| What is required |
Verbatim, and with nothing else, reproduce the data below from its first line through the line containing "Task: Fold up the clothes".

| Listed entries |
╔══
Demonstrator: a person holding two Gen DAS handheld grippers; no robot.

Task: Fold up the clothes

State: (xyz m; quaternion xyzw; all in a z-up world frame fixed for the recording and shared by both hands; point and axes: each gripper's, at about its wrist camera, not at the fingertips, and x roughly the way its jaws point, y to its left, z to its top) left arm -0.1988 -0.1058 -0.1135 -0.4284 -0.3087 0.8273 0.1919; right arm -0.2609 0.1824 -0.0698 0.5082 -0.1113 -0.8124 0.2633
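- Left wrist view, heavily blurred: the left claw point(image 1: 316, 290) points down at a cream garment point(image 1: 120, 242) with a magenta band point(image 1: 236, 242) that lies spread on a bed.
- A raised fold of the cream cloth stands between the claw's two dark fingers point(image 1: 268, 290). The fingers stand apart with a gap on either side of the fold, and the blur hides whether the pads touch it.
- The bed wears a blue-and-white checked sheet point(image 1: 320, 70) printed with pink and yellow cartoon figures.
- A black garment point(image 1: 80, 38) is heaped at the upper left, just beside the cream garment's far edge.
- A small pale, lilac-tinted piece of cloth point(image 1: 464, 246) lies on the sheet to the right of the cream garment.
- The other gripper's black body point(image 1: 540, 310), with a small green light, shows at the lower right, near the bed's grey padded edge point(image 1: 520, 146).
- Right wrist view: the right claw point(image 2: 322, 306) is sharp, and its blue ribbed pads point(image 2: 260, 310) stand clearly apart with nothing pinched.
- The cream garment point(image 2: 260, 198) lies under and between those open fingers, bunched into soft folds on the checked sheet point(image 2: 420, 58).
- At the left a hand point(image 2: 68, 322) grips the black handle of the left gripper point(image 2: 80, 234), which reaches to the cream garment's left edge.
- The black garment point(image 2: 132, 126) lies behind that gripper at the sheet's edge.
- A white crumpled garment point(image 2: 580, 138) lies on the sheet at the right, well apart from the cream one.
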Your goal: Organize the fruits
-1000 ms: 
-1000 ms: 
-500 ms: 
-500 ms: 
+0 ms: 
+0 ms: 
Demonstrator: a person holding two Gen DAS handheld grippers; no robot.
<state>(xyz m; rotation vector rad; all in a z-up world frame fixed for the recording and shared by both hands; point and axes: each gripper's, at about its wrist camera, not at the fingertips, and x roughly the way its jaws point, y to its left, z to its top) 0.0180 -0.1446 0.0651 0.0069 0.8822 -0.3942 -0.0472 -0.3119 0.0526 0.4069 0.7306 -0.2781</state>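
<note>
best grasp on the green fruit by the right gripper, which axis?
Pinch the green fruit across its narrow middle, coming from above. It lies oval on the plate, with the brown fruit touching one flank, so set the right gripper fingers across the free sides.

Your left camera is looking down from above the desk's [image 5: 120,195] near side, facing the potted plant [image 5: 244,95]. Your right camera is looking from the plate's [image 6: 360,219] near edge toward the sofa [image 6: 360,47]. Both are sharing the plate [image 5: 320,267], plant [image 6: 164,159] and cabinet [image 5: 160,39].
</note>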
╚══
| Completed task |
Demonstrator: a person holding two Gen DAS handheld grippers; no robot.

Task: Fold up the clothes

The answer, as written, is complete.